**TASK REQUIREMENTS**
Reproduce the listing exactly, so that no line differs from the original.

**DATA SEGMENT**
━━━━━━

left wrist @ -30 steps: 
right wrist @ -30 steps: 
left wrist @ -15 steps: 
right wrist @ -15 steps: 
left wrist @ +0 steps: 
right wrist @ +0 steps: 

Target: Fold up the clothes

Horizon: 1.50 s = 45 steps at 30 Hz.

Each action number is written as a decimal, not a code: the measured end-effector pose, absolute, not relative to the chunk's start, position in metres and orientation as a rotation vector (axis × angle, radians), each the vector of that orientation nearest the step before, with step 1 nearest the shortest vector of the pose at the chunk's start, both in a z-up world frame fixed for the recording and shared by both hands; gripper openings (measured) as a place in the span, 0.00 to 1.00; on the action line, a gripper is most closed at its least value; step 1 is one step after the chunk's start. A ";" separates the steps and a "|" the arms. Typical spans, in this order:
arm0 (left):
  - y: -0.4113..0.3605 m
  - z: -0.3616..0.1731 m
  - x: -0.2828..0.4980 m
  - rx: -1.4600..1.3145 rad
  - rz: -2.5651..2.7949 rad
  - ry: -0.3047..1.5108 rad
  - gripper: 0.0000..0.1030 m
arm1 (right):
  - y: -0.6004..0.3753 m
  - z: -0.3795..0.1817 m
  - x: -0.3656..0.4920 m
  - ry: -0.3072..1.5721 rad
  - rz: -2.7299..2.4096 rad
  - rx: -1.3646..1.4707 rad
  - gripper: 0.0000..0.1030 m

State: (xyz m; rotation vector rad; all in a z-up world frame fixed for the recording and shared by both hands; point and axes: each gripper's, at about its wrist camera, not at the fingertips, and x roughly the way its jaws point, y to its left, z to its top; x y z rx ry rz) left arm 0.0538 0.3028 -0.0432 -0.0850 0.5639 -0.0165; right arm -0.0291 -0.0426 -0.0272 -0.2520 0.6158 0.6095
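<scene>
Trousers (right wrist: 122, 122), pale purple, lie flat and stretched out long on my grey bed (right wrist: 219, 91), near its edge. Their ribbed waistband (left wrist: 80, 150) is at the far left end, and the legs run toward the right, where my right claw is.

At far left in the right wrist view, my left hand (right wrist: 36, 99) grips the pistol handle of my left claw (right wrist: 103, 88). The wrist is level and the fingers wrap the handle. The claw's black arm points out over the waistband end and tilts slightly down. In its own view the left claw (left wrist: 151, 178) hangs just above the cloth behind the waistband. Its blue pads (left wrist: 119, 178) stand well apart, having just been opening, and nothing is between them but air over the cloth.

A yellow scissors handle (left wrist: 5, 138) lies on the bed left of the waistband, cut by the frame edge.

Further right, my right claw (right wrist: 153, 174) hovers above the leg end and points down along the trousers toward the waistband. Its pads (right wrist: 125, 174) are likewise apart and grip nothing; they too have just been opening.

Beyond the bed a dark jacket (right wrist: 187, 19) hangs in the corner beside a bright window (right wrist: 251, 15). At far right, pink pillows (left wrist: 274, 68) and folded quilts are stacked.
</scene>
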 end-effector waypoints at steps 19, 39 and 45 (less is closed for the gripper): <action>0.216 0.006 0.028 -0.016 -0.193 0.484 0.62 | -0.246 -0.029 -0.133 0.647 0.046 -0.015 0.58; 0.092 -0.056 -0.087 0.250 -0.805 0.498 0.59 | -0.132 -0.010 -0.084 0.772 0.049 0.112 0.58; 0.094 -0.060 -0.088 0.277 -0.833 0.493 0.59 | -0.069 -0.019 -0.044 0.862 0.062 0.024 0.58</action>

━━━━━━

**WRITTEN SOLUTION**
left wrist @ -30 steps: 
right wrist @ -30 steps: 
left wrist @ -15 steps: 
right wrist @ -15 steps: 
left wrist @ +0 steps: 
right wrist @ +0 steps: 

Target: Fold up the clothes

Horizon: 1.50 s = 45 steps at 30 Hz.

Each action number is written as a decimal, not a code: the measured end-effector pose, absolute, not relative to the chunk's start, position in metres and orientation as a rotation vector (axis × angle, radians), each the vector of that orientation nearest the step before, with step 1 nearest the shortest vector of the pose at the chunk's start, both in a z-up world frame fixed for the recording and shared by both hands; gripper openings (measured) as a place in the span, 0.00 to 1.00; on the action line, a gripper is most closed at its least value; step 1 is one step after the chunk's start. A ";" separates the steps and a "|" the arms. Typical spans, in this order:
arm0 (left):
  - y: -0.4113..0.3605 m
  - z: -0.3616..0.1731 m
  - x: -0.2828..0.4980 m
  - rx: -1.4600..1.3145 rad
  - rz: -2.5651..2.7949 rad
  - ry: -0.3047..1.5108 rad
  - gripper: 0.0000..0.1030 m
arm1 (right):
  - y: -0.6004..0.3753 m
  - z: -0.3795..0.1817 m
  - x: -0.3656..0.4920 m
  - ry: -0.3072..1.5721 rad
  - rz: -2.7299..2.4096 rad
  - rx: -1.3646..1.4707 rad
  - gripper: 0.0000..0.1030 m

State: (xyz m; rotation vector rad; all in a z-up world frame fixed for the recording and shared by both hands; point and axes: each gripper's, at about its wrist camera, not at the fingertips, and x roughly the way its jaws point, y to its left, z to its top; x y z rx ry rz) left arm 0.0538 0.3028 -0.0432 -0.0850 0.5639 -0.0165; right arm -0.0291 -0.0426 -0.0272 -0.2520 0.6158 0.6095
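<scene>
Trousers (right wrist: 122, 122), pale purple, lie flat and stretched out long on my grey bed (right wrist: 219, 91), near its edge. Their ribbed waistband (left wrist: 80, 150) is at the far left end, and the legs run toward the right, where my right claw is.

At far left in the right wrist view, my left hand (right wrist: 36, 99) grips the pistol handle of my left claw (right wrist: 103, 88). The wrist is level and the fingers wrap the handle. The claw's black arm points out over the waistband end and tilts slightly down. In its own view the left claw (left wrist: 151, 178) hangs just above the cloth behind the waistband. Its blue pads (left wrist: 119, 178) stand well apart, having just been opening, and nothing is between them but air over the cloth.

A yellow scissors handle (left wrist: 5, 138) lies on the bed left of the waistband, cut by the frame edge.

Further right, my right claw (right wrist: 153, 174) hovers above the leg end and points down along the trousers toward the waistband. Its pads (right wrist: 125, 174) are likewise apart and grip nothing; they too have just been opening.

Beyond the bed a dark jacket (right wrist: 187, 19) hangs in the corner beside a bright window (right wrist: 251, 15). At far right, pink pillows (left wrist: 274, 68) and folded quilts are stacked.
</scene>
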 end-effector waypoints at steps 19, 39 and 45 (less is closed for the gripper): <action>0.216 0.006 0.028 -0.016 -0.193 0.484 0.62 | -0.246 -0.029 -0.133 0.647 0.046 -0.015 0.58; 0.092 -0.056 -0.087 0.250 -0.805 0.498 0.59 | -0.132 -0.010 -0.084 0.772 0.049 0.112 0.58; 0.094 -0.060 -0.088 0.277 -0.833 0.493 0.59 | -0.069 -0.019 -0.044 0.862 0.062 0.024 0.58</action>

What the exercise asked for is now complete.